So just let me skip a few lines. This is what the table looks like for the Kolmogorov-Smirnov test. So it just tells you, what is your number of observations, n. Then you want alpha to be equal to 5%, say. Let's say you have nine observations. So if square root of n absolute value of Fn of t minus F of t exceeds this thing, you reject.

Well it's pretty clear from this test is that it looks very nice, and I tell you this is how you build it. But if you think about it for one second, it's actually really an annoying thing to build because you have to take the supremum over t. This depends on computing a supremum, which in practice might be super cumbersome. I don't want to have to compute this for all values t and then to take the maximum of those guys.

It turns out that that's actually quite nice that we don't have to actually do this. What does the empirical distribution function look like? Well, this thing, remember Fn of t by definition was-- so let me go to the slide that's relevant. So Fn of t looks like this.

So what it means is that when t is between two observations, then this guy is actually keeping the same value. So if I put my observations on the real line here. So let's say I have one observation here, one observation here, one observation here, one observation here, and one observation here, for simplicity. Then this guy is basically, up to this normalization, counting how many observations they have that are less than t. So since I normalize by n, I know that the smallest number here is going to be 0, and the largest number here is going to be 1. So let's say this looks like this. This is the value 1.

At the value, since I take it less than or equal to, when I'm at Xi, I'm actually counting it. So the jump happens at Xi. So that's the first observation, and then I jump. By how much do I jump? Yeah? One over n, right? And then this value belongs to the right. And then I do it again. I know it's not going to work out for me, but we'll see. Oh no actually, I did pretty well.

This is what my cumulative distribution looks like. Now if you look on this slide, there is this weird notation where I start putting now my indices in parentheses. X parenthesis 1, X parenthesis 2, et cetera. Those are called the ordered statistic. It's just because it might be, when my data is given to me I just call the first observation, the one that's on top of the table, but it doesn't have to be the smallest value. So it might be that this is X1 and that this is X2, and then this is X3, X4, and X5. These might be my observations. So what I do is that I call them in such a way that this is actually, I recall this guy X1, which is just really X3. This is X2, X3, X4, and X5. These are my reordered observations in such a way that the smallest one is indexed by one and the largest one is indexed by n.

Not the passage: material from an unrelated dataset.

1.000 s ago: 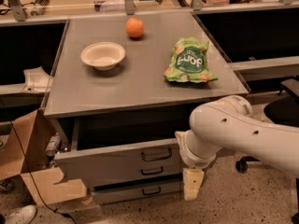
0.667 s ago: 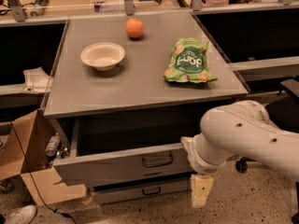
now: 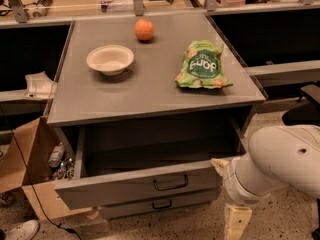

So now this is actually quite nice, because what I'm trying to do is to find the largest deviation from this guy to the true cumulative distribution function. The true cumulative distribution function, let's say it's Gaussian, looks like this. It's something continuous, for a symmetric distribution it crosses this axis at 1/2, and that's what it looks like. And the Kolmogorov-Smirnov test is just telling me how far do those two curves get in the worst possible case?

So in particular here, where are they the farthest? Clearly that's this point. And so up to rescaling, this is the value I'm going to be interested in. That's how they get as far as possible from each other. Here, something just happened, right? The farthest distance that I got was exactly at one of those dots.

It turns out this is enough to look at those dots. And the reason is, well because after this dot and until the next jump, this guy does not change, but this guy increases. And so the only point where they can be the farthest apart is either to the left of a jump or to the right of a jump. That's the only place where they can be far from each other. And that means that only one observation. Everybody sees that? The farthest points, the points at which those two curves are the farthest from each other, has to be at one of the observations. And so rather than looking at a sup over all possible t's, really all I need to do is to look at a maximum only at my observations. I just need to check at each of those points whether they're far.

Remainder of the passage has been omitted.